We need new models for theatre, and new definitions. The most interesting theatre happening today does not rely on the notion that it is playing with symbols and images in a closed-off space of theatre. It has a far more immediate, far less controlling relationship with it's environment.

This can happen through the direct relationship between a performer and her audience, or in the strange relationship between a performance and the world it describes.

It can also happen by discarding the stage all together - by moving from a model of theatre that happens in an enclosed space to a model that sees theatre as draped over the real world like a vale or a ghost. Interestingly, there are some fascinating examples of this type of theatre appearing later this year in same programme as A Disappearing Number. For example, Blast Theory's Rider Spoke will see audiences cycling around the barbican in what is part treasure hunt, part interactive game, part theatre, using the architecture of the city as its set.

And on the other side of town the Soho are launching what is by far the most fascinating thing I have seen them attempt - engaging with the location of the theatre (and the relationship that the local community has with it), Moonwalking in Chinatown will take audiences on a walk through the streets of Chinatown, meeting along the way local performers and professional actors in a way that sounds fascinatingly similar to our project in Kent though with an entirely different (and possibly vastly more interesting and significant) subject matter.

This for me is the kind of theatre that today feels valuable, fascinating and important. A theatre engaging with its location rather than cutting itself off from it. A theatre plays with the real world rather than with symbols and metaphors. After all, as Tim Etchells (of forced Entertainment) once said, 'Sometimes it seems as if all we have to do is gesture to the window and ask people to look.'

4 comments:

alexf said...

Hi Andrew

re - the publicity shot - i think it's much cleverer than you give it credit for. it's specifically evoking and subverting a famous image which does play upon the longing male gaze and the objectified female. i think its rather witty and clever in the clash of worlds that it evokes. i certainly don't look at it and just see an arse.

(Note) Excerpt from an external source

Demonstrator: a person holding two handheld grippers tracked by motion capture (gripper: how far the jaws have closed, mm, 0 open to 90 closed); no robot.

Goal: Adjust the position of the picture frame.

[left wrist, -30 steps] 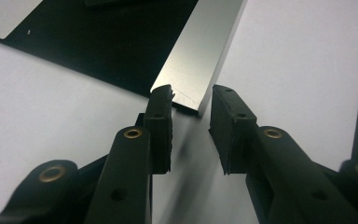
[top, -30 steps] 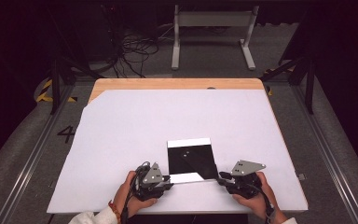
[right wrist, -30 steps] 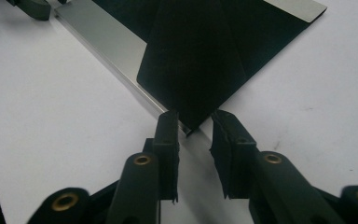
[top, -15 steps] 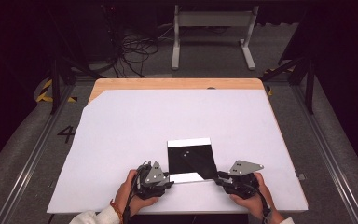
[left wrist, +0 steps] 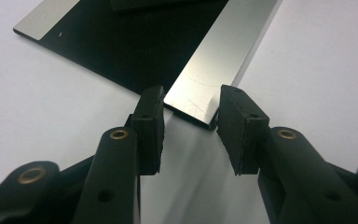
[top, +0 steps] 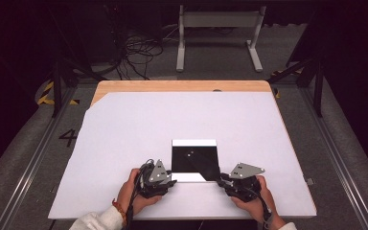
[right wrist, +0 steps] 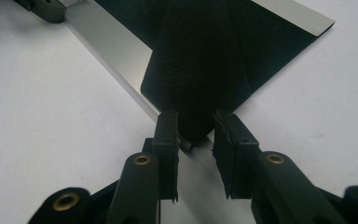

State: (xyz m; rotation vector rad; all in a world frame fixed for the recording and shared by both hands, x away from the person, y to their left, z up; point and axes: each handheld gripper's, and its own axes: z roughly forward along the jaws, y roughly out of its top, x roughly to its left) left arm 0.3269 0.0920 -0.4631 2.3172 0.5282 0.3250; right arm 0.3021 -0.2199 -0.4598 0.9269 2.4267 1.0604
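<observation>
A black square sheet (top: pixel 195 158) with silvery strips along its far and near edges lies flat on the white worktop (top: pixel 124 129), close to the near edge, about midway along it. Its near left corner sits between the jaws of the left gripper (left wrist: pixel 189 123), which have just been opening and stand spread, clear of the strip. The right gripper (right wrist: pixel 195 135) has its jaws spread around the near right corner, where a black flap is folded; whether the pads touch it I cannot tell.

Black sheet (top: pixel 194 158), silver edge strips
</observation>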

i wish i could comment more fully on everything else you're saying, but i'm trying to avoid reading anything about a dissapearing number until after i've seen it tonight.

Andrew Field said...

Hi Alex,

i'll be interested to see what you think of the complicite show.

I think you're right, the juxtaposition of worlds is wittier and cleverer than I give it credit for.

However, I think if anything, in a field of images (advertising) in which images of objectified (and invariably scantily clad) young women are so staggeringly omnipresent, I think it plays upon that context to create a historically ironic juxtaposition without doing anything much to subvert or undermine the kind of gaze that all images of this kind invite.

No it's not a particularly nasty or manipulative use of a lady's bum but it relies upon (and therefore is necessarily a part of) a culture of images in which women remain an object for a male gaze.

I think when we are so inundated by pretty shameless images of naked female bodies selling everything from men's magazines to vegetarianism, attempts to change this (which seems in part at least to be the aim of the show - to undermine/subvert these ideas)are not aided by a smidgeon of knowing irony and wealth of female flesh.

alexf said...

for the record, ADN made me angrier than anything i'd seen in the theatre for a very long time.

danbye said...

I'm going to see Casanova tonight. I'll let you both know what I think: perhaps a response will even mark the long-delayed return to my own blog, although everyone else is doing such good work I now feel a bit nervous.